**To do**. The data must be written out once more, precisely as given.

**Data excerpts**.
◆ ◆ ◆ ◆ ◆

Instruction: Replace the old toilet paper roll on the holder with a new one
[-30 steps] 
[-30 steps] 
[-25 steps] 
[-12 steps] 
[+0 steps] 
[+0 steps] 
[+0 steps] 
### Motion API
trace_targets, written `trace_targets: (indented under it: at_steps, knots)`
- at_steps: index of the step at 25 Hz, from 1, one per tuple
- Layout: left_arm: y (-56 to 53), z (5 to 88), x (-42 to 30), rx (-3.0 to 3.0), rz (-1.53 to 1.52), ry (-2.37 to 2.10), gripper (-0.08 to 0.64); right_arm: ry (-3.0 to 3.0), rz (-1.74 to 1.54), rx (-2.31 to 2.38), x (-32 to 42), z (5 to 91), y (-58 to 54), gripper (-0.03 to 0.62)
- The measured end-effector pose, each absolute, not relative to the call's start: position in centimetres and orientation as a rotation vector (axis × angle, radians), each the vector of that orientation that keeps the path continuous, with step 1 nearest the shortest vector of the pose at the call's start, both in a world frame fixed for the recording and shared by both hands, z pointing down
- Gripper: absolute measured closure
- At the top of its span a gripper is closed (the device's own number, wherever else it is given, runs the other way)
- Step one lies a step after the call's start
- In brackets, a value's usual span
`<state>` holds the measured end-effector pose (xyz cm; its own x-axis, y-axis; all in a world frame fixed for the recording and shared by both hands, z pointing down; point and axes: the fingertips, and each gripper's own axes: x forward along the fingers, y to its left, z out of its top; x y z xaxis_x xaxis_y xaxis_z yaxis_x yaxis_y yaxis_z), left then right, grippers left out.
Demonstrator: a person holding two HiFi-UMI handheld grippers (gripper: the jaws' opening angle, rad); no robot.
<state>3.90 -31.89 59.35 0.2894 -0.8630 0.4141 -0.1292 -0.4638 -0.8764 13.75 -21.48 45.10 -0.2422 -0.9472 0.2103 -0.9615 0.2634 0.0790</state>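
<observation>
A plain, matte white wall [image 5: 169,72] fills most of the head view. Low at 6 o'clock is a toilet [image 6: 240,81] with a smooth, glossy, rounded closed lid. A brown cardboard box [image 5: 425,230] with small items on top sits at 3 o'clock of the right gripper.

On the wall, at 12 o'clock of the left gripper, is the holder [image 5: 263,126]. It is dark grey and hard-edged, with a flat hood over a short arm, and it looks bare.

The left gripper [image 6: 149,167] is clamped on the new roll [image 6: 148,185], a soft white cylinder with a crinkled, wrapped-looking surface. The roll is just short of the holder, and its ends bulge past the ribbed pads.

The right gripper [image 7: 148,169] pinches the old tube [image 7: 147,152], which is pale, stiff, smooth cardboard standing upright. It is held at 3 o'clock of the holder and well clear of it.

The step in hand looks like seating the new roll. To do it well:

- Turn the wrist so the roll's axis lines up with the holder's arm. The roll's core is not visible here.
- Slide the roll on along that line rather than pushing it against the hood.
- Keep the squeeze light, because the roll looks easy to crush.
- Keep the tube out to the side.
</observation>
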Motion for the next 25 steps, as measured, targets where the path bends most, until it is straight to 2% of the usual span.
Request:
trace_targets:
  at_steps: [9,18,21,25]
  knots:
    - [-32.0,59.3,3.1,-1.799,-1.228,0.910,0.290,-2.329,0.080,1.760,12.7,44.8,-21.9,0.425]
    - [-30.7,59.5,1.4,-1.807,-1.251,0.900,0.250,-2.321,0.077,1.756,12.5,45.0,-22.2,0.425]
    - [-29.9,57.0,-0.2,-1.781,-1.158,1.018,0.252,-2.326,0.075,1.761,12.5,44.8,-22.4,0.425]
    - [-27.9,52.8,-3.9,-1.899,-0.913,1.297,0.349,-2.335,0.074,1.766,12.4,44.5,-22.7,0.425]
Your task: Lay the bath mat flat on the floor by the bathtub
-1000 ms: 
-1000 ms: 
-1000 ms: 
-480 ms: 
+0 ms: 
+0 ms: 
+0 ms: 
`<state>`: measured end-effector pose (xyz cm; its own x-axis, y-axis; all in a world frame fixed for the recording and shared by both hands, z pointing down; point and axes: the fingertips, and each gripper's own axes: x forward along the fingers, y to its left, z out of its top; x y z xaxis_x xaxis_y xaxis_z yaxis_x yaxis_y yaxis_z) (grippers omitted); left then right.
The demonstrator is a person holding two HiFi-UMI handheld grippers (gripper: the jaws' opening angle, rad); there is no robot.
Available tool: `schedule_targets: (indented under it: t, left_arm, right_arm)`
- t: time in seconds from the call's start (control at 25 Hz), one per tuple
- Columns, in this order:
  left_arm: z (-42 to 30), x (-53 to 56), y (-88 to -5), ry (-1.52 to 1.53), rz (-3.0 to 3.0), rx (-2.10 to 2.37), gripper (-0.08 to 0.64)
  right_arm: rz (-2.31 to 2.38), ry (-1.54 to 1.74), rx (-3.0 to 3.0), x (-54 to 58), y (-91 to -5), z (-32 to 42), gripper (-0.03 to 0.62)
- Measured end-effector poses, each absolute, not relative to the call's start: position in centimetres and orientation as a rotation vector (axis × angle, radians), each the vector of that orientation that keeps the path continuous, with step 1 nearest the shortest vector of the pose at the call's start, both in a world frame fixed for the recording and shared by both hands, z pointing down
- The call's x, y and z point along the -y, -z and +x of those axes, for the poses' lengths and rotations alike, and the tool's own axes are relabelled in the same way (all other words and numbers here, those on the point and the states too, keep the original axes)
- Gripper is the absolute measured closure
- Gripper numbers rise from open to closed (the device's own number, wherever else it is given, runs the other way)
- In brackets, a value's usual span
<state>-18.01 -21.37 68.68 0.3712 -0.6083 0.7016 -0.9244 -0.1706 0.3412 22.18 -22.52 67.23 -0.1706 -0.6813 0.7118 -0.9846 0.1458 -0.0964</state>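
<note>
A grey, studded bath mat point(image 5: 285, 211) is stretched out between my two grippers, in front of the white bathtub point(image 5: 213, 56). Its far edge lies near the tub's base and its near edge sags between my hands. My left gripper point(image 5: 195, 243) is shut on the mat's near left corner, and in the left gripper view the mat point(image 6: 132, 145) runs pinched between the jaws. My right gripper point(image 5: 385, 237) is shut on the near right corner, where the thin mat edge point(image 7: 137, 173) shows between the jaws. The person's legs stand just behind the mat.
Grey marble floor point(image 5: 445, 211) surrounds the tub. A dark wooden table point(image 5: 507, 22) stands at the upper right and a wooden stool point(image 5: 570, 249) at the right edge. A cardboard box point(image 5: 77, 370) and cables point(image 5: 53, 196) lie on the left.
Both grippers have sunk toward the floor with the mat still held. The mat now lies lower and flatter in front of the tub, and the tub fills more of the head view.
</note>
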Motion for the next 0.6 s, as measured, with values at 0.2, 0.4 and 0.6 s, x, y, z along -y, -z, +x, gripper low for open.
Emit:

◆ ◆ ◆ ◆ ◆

**Final answer**.
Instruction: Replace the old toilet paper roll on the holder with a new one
[-30 steps] 
[-30 steps] 
[-25 steps] 
[-12 steps] 
[+0 steps] 
[+0 steps] 
[+0 steps] 
### Motion API
trace_targets, written `trace_targets: (indented under it: at_steps, knots)`
- at_steps: index of the step at 25 Hz, from 1, one per tuple
- Layout: left_arm: y (-56 to 53), z (5 to 88), x (-42 to 30), rx (-3.0 to 3.0), rz (-1.53 to 1.52), ry (-2.37 to 2.10), gripper (-0.08 to 0.64); right_arm: ry (-3.0 to 3.0), rz (-1.74 to 1.54), rx (-2.31 to 2.38), x (-32 to 42), z (5 to 91), y (-58 to 54), gripper (-0.03 to 0.62)
- The measured end-effector pose, each absolute, not relative to the call's start: position in centimetres and orientation as a rotation vector (axis × angle, radians), each the vector of that orientation that keeps the path continuous, with step 1 nearest the shortest vector of the pose at the call's start, both in a world frame fixed for the recording and shared by both hands, z pointing down
- Gripper: absolute measured closure
- At the top of its span a gripper is closed (the device's own number, wherever else it is given, runs the other way)
- Step one lies a step after the call's start
- In brackets, a value's usual span
`<state>` holds the measured end-effector pose (xyz cm; its own x-axis, y-axis; all in a world frame fixed for the recording and shared by both hands, z pointing down; point and axes: the fingertips, and each gripper's own axes: x forward along the fingers, y to its left, z out of its top; x y z xaxis_x xaxis_y xaxis_z yaxis_x yaxis_y yaxis_z), left then right, grippers left out.
Demonstrator: a person holding two HiFi-UMI handheld grippers (gripper: the jaws' opening angle, rad); no robot.
<state>3.90 -31.89 59.35 0.2894 -0.8630 0.4141 -0.1292 -0.4638 -0.8764 13.75 -21.48 45.10 -0.2422 -0.9472 0.2103 -0.9615 0.2634 0.0790</state>
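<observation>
A plain, matte white wall [image 5: 169,72] fills most of the head view. Low at 6 o'clock is a toilet [image 6: 240,81] with a smooth, glossy, rounded closed lid. A brown cardboard box [image 5: 425,230] with small items on top sits at 3 o'clock of the right gripper.

On the wall, at 12 o'clock of the left gripper, is the holder [image 5: 263,126]. It is dark grey and hard-edged, with a flat hood over a short arm, and it looks bare.

The left gripper [image 6: 149,167] is clamped on the new roll [image 6: 148,185], a soft white cylinder with a crinkled, wrapped-looking surface. The roll is just short of the holder, and its ends bulge past the ribbed pads.

The right gripper [image 7: 148,169] pinches the old tube [image 7: 147,152], which is pale, stiff, smooth cardboard standing upright. It is held at 3 o'clock of the holder and well clear of it.

The step in hand looks like seating the new roll. To do it well:

- Turn the wrist so the roll's axis lines up with the holder's arm. The roll's core is not visible here.
- Slide the roll on along that line rather than pushing it against the hood.
- Keep the squeeze light, because the roll looks easy to crush.
- Keep the tube out to the side.
</observation>
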Motion for the next 25 steps, as measured, targets where the path bends most, until it is straight to 2% of the usual span.
Request:
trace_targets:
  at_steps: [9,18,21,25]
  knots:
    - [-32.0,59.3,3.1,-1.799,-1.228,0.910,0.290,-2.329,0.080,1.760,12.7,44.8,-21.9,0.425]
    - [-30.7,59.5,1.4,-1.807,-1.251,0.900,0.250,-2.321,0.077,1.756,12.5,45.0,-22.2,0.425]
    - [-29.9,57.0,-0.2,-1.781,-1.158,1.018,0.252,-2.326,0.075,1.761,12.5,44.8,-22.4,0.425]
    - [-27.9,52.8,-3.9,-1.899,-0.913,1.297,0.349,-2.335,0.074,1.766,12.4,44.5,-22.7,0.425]
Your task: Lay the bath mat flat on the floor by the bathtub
-1000 ms: 
-1000 ms: 
-1000 ms: 
-480 ms: 
+0 ms: 
+0 ms: 
+0 ms: 
`<state>`: measured end-effector pose (xyz cm; its own x-axis, y-axis; all in a world frame fixed for the recording and shared by both hands, z pointing down; point and axes: the fingertips, and each gripper's own axes: x forward along the fingers, y to its left, z out of its top; x y z xaxis_x xaxis_y xaxis_z yaxis_x yaxis_y yaxis_z) (grippers omitted); left then right.
The demonstrator is a person holding two HiFi-UMI handheld grippers (gripper: the jaws' opening angle, rad); there is no robot.
Available tool: `schedule_targets: (indented under it: t, left_arm, right_arm)`
- t: time in seconds from the call's start (control at 25 Hz), one per tuple
- Columns, in this order:
  left_arm: z (-42 to 30), x (-53 to 56), y (-88 to -5), ry (-1.52 to 1.53), rz (-3.0 to 3.0), rx (-2.10 to 2.37), gripper (-0.08 to 0.64)
  right_arm: rz (-2.31 to 2.38), ry (-1.54 to 1.74), rx (-3.0 to 3.0), x (-54 to 58), y (-91 to -5), z (-32 to 42), gripper (-0.03 to 0.62)
- Measured end-effector poses, each absolute, not relative to the call's start: position in centimetres and orientation as a rotation vector (axis × angle, radians), each the vector of that orientation that keeps the path continuous, with step 1 nearest the shortest vector of the pose at the call's start, both in a world frame fixed for the recording and shared by both hands, z pointing down
- The call's x, y and z point along the -y, -z and +x of those axes, for the poses' lengths and rotations alike, and the tool's own axes are relabelled in the same way (all other words and numbers here, those on the point and the states too, keep the original axes)
- Gripper is the absolute measured closure
- Gripper numbers rise from open to closed (the device's own number, wherever else it is given, runs the other way)
- In brackets, a value's usual span
<state>-18.01 -21.37 68.68 0.3712 -0.6083 0.7016 -0.9244 -0.1706 0.3412 22.18 -22.52 67.23 -0.1706 -0.6813 0.7118 -0.9846 0.1458 -0.0964</state>
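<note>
A grey, studded bath mat point(image 5: 285, 211) is stretched out between my two grippers, in front of the white bathtub point(image 5: 213, 56). Its far edge lies near the tub's base and its near edge sags between my hands. My left gripper point(image 5: 195, 243) is shut on the mat's near left corner, and in the left gripper view the mat point(image 6: 132, 145) runs pinched between the jaws. My right gripper point(image 5: 385, 237) is shut on the near right corner, where the thin mat edge point(image 7: 137, 173) shows between the jaws. The person's legs stand just behind the mat.
Grey marble floor point(image 5: 445, 211) surrounds the tub. A dark wooden table point(image 5: 507, 22) stands at the upper right and a wooden stool point(image 5: 570, 249) at the right edge. A cardboard box point(image 5: 77, 370) and cables point(image 5: 53, 196) lie on the left.
Both grippers have sunk toward the floor with the mat still held. The mat now lies lower and flatter in front of the tub, and the tub fills more of the head view.
</note>
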Motion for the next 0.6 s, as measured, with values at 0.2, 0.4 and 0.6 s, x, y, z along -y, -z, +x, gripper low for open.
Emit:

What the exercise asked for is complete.